▶ **Problem**:
Please transcribe the entries that follow exactly as they stand, skipping each picture.
# # # #
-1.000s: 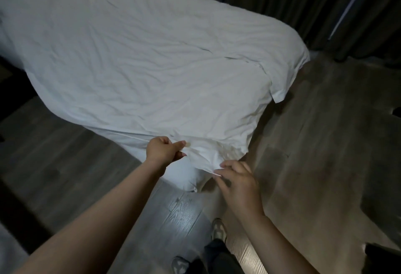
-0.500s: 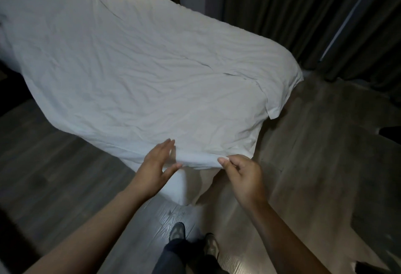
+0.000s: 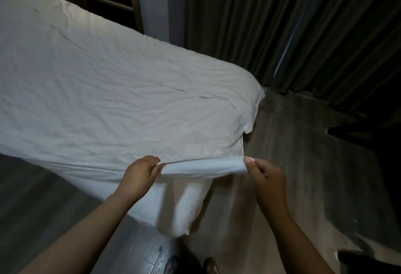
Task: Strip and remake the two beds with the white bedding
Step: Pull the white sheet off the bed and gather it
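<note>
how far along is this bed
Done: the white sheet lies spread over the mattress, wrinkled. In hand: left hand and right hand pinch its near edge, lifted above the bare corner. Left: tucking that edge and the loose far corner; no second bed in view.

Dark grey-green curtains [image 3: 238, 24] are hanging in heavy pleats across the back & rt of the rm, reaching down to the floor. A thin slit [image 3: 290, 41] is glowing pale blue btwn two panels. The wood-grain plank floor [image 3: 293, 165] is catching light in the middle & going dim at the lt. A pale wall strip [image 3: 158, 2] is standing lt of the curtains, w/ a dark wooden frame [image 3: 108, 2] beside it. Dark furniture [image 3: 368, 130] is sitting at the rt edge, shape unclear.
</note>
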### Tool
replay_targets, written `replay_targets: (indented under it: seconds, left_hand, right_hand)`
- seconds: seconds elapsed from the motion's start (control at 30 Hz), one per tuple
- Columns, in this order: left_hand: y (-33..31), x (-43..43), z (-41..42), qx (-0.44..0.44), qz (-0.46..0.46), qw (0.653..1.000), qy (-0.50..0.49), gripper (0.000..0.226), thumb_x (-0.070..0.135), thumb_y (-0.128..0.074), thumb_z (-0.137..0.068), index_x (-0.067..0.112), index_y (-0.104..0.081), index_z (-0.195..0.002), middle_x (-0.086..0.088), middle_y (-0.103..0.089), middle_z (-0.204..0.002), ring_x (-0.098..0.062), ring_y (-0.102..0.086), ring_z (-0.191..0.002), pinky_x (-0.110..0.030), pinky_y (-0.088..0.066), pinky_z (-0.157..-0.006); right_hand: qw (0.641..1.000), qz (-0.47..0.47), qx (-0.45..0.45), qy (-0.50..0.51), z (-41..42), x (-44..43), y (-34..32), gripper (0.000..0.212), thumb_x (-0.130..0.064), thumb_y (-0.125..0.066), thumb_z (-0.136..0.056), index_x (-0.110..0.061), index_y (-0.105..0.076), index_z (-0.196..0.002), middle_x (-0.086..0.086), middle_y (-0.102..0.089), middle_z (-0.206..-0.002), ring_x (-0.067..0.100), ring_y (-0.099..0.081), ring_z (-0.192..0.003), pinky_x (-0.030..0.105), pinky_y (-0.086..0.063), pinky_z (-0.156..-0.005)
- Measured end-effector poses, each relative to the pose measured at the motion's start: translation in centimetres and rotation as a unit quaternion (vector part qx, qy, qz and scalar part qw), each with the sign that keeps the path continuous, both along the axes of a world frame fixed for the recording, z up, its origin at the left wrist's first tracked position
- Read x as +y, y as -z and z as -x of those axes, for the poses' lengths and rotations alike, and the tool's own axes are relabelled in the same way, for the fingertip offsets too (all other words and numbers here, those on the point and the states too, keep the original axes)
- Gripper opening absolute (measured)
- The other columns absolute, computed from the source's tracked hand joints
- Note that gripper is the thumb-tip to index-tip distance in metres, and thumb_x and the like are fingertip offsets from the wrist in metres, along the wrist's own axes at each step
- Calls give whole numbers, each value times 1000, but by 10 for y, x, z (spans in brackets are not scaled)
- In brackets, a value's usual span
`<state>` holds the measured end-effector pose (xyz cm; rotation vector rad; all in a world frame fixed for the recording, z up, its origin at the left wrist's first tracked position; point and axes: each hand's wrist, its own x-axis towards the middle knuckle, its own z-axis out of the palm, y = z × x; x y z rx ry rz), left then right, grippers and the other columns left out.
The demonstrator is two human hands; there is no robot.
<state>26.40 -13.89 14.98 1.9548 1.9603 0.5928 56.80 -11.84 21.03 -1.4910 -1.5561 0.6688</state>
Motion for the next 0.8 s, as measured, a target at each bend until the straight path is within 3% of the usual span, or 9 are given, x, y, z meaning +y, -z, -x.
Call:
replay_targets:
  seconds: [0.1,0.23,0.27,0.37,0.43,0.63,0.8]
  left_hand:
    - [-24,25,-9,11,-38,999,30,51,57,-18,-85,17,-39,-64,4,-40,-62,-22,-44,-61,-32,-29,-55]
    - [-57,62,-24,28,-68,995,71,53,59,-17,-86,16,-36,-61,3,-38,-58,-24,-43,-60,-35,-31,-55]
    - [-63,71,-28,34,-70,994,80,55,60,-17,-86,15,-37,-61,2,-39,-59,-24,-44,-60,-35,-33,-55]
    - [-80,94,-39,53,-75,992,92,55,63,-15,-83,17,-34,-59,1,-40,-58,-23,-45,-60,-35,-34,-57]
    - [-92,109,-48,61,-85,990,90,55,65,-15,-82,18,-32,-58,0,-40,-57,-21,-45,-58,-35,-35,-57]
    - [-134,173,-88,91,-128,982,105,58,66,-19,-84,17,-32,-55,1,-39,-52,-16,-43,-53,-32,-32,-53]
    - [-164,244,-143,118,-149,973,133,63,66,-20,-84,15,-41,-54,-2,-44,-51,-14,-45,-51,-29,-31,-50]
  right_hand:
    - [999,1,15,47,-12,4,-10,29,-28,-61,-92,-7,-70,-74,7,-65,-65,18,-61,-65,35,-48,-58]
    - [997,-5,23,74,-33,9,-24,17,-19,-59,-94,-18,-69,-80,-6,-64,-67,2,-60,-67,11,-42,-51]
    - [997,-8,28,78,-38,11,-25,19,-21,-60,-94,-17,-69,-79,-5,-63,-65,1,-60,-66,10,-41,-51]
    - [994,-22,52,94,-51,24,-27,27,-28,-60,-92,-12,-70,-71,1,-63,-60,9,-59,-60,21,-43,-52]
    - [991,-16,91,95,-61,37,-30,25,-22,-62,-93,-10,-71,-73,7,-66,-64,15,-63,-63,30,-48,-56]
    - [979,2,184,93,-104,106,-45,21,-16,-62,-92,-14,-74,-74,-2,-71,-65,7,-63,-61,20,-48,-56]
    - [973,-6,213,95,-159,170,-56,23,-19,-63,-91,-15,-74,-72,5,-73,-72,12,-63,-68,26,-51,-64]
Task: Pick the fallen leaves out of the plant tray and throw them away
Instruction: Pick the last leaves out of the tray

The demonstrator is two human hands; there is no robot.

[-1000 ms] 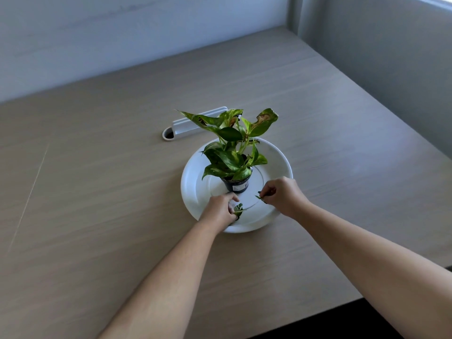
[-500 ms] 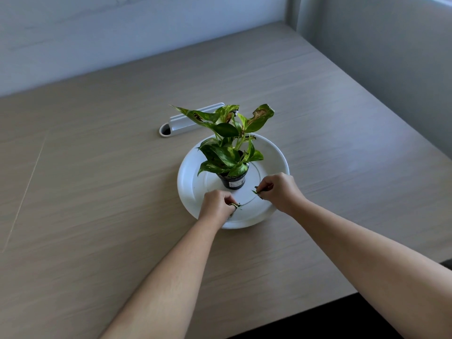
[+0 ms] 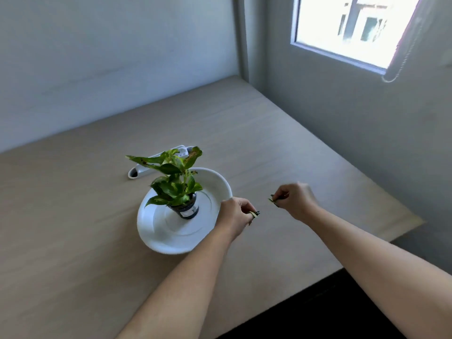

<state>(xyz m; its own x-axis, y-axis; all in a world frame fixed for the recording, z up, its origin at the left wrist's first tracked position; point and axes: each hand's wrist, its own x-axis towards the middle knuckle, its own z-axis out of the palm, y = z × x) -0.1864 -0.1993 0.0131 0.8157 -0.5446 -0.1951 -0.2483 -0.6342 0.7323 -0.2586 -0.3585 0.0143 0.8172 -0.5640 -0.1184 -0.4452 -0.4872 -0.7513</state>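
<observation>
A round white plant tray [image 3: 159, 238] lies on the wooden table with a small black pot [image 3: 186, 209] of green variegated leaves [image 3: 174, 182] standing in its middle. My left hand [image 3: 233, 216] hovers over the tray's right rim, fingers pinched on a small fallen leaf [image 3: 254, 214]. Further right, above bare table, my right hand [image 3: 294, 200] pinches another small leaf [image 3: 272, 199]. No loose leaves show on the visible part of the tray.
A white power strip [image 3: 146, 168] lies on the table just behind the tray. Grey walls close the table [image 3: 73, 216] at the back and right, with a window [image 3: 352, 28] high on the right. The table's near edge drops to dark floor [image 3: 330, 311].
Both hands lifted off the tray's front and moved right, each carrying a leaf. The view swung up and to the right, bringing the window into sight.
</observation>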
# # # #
▶ **Result of the exercise**:
-1.000s: 
-0.500s: 
+0.000s: 
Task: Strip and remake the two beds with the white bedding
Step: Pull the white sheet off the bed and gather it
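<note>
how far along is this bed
Done: the white sheet lies spread over the mattress, wrinkled. In hand: left hand and right hand pinch its near edge, lifted above the bare corner. Left: tucking that edge and the loose far corner; no second bed in view.

Dark grey-green curtains [image 3: 238, 24] are hanging in heavy pleats across the back & rt of the rm, reaching down to the floor. A thin slit [image 3: 290, 41] is glowing pale blue btwn two panels. The wood-grain plank floor [image 3: 293, 165] is catching light in the middle & going dim at the lt. A pale wall strip [image 3: 158, 2] is standing lt of the curtains, w/ a dark wooden frame [image 3: 108, 2] beside it. Dark furniture [image 3: 368, 130] is sitting at the rt edge, shape unclear.
</note>
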### Tool
replay_targets, written `replay_targets: (indented under it: seconds, left_hand, right_hand)`
- seconds: seconds elapsed from the motion's start (control at 30 Hz), one per tuple
- Columns, in this order: left_hand: y (-33..31), x (-43..43), z (-41..42), qx (-0.44..0.44), qz (-0.46..0.46), qw (0.653..1.000), qy (-0.50..0.49), gripper (0.000..0.226), thumb_x (-0.070..0.135), thumb_y (-0.128..0.074), thumb_z (-0.137..0.068), index_x (-0.067..0.112), index_y (-0.104..0.081), index_z (-0.195..0.002), middle_x (-0.086..0.088), middle_y (-0.103..0.089), middle_z (-0.204..0.002), ring_x (-0.098..0.062), ring_y (-0.102..0.086), ring_z (-0.191..0.002), pinky_x (-0.110..0.030), pinky_y (-0.088..0.066), pinky_z (-0.157..-0.006); right_hand: qw (0.641..1.000), qz (-0.47..0.47), qx (-0.45..0.45), qy (-0.50..0.51), z (-41..42), x (-44..43), y (-34..32), gripper (0.000..0.212), thumb_x (-0.130..0.064), thumb_y (-0.125..0.066), thumb_z (-0.136..0.056), index_x (-0.110..0.061), index_y (-0.105..0.076), index_z (-0.196..0.002), middle_x (-0.086..0.086), middle_y (-0.102..0.089), middle_z (-0.206..-0.002), ring_x (-0.067..0.100), ring_y (-0.099..0.081), ring_z (-0.192..0.003), pinky_x (-0.030..0.105), pinky_y (-0.086..0.063), pinky_z (-0.156..-0.005)
- Measured end-effector poses, each relative to the pose measured at the motion's start: translation in centimetres and rotation as a unit quaternion (vector part qx, qy, qz and scalar part qw), each with the sign that keeps the path continuous, both along the axes of a world frame fixed for the recording, z up, its origin at the left wrist's first tracked position
- Read x as +y, y as -z and z as -x of those axes, for the poses' lengths and rotations alike, and the tool's own axes are relabelled in the same way, for the fingertip offsets too (all other words and numbers here, those on the point and the states too, keep the original axes)
- Gripper opening absolute (measured)
- The other columns absolute, computed from the source's tracked hand joints
- Note that gripper is the thumb-tip to index-tip distance in metres, and thumb_x and the like are fingertip offsets from the wrist in metres, along the wrist's own axes at each step
- Calls give whole numbers, each value times 1000, but by 10 for y, x, z (spans in brackets are not scaled)
- In brackets, a value's usual span
`<state>` holds the measured end-effector pose (xyz cm; rotation vector rad; all in a world frame fixed for the recording, z up, its origin at the left wrist's first tracked position; point and axes: each hand's wrist, its own x-axis towards the middle knuckle, its own z-axis out of the palm, y = z × x; x y z rx ry rz), left then right, grippers and the other columns left out.
The demonstrator is two human hands; there is no robot.
<state>26.40 -13.89 14.98 1.9548 1.9603 0.5928 56.80 -11.84 21.03 -1.4910 -1.5561 0.6688</state>
Motion for the next 0.8 s, as measured, a target at each bend until the straight path is within 3% of the usual span, or 9 are given, x, y, z meaning +y, -z, -x.
Call:
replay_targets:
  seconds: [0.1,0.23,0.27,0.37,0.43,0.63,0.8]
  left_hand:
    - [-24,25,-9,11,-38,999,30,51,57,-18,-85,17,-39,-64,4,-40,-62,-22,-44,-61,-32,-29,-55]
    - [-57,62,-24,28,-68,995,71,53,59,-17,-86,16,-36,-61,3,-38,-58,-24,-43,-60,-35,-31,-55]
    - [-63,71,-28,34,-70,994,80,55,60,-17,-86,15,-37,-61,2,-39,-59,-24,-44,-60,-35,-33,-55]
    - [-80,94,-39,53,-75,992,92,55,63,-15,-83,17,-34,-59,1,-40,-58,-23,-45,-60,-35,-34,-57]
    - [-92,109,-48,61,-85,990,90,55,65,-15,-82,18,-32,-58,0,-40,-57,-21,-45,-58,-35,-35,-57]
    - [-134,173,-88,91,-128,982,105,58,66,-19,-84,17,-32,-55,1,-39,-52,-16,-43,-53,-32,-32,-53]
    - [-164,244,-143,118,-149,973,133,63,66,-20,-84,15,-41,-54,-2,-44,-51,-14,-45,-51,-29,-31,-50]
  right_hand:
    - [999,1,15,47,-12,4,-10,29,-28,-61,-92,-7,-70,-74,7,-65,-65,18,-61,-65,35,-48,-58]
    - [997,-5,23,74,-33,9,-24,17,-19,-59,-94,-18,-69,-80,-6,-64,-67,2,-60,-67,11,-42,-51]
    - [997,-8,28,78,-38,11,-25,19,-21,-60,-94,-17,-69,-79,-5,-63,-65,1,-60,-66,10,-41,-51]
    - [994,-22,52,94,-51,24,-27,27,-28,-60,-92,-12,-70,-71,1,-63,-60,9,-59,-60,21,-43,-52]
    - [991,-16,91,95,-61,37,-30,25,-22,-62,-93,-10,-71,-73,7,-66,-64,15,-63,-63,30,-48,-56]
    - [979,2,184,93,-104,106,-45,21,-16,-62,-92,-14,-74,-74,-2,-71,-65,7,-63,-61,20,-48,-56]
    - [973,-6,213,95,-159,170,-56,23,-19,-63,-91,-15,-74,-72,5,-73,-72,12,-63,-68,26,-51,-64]
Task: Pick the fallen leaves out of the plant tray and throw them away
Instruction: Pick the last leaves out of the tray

The demonstrator is two human hands; there is no robot.

[-1000 ms] 
[-500 ms] 
[+0 ms] 

<state>(xyz m; its own x-axis, y-axis; all in a world frame fixed for the recording, z up, its origin at the left wrist's first tracked position; point and axes: each hand's wrist, its own x-axis towards the middle knuckle, its own z-axis out of the palm, y = z × x) -0.1864 -0.1993 0.0131 0.8157 -0.5446 -0.1951 -0.2483 -0.6342 0.7323 -0.2586 -0.3585 0.0143 0.8172 -0.5640 -0.1184 -0.4452 -0.4872 -0.7513</state>
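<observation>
A round white plant tray [image 3: 159, 238] lies on the wooden table with a small black pot [image 3: 186, 209] of green variegated leaves [image 3: 174, 182] standing in its middle. My left hand [image 3: 233, 216] hovers over the tray's right rim, fingers pinched on a small fallen leaf [image 3: 254, 214]. Further right, above bare table, my right hand [image 3: 294, 200] pinches another small leaf [image 3: 272, 199]. No loose leaves show on the visible part of the tray.
A white power strip [image 3: 146, 168] lies on the table just behind the tray. Grey walls close the table [image 3: 73, 216] at the back and right, with a window [image 3: 352, 28] high on the right. The table's near edge drops to dark floor [image 3: 330, 311].
Both hands lifted off the tray's front and moved right, each carrying a leaf. The view swung up and to the right, bringing the window into sight.
</observation>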

With the output given, the exercise is complete.